What’s your favorite “Life Lesson Quote”? And how has this quote shaped your perspective?
I remember seeing Maya Angelou speak in my first week of college and wanting to immediately read her work. Her quote to “pursue the things you love doing, and then do them so well that people can’t take their eyes off you,” has always motivated me to not only work hard, but to have confidence in myself when making career decisions that prioritize my passions and interests over job security or compensation.
We are very blessed that some of the biggest names in Business, VC funding, Sports, and Entertainment read this column. Is there a person in the world, or in the US, with whom you would love to have a private breakfast or lunch, and why? He, she, or they might just see this if we tag them.

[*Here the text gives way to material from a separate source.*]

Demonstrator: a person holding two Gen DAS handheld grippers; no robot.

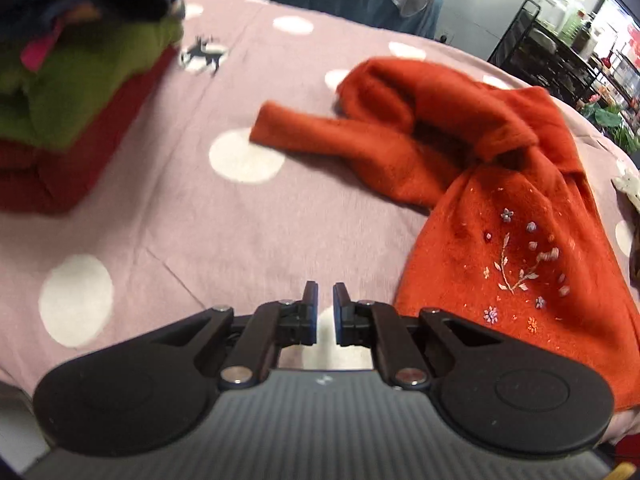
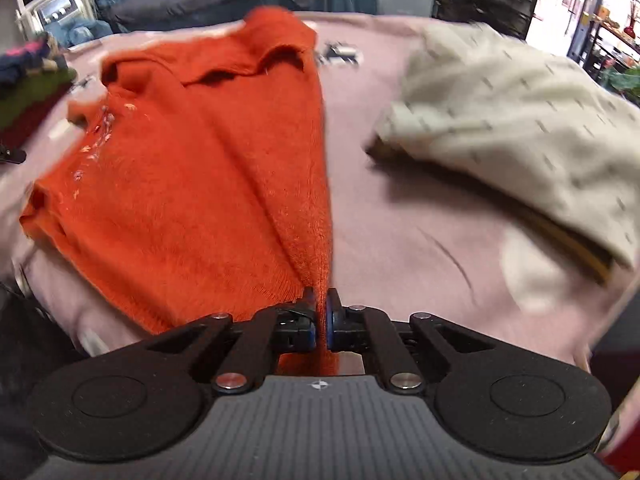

Lewis Hamilton. He is not only a Champion of Formula 1, but also a champion of treating others with respect, fairness and decency. In every statement, action, and race, you can see the respect that he has for his team, his competitors and his fans. As we have seen recently, there are many athletes, politicians, corporate leaders and celebrities who could learn a lesson or two from Lewis.
How can our readers best connect with you and stay current on what you’re discovering?
You can always find me on LinkedIn, Instagram or through my website: www.therahbargroup.com.
Thank you for sharing your insights and predictions. We appreciate the gift of your time and wish you continued success and good health.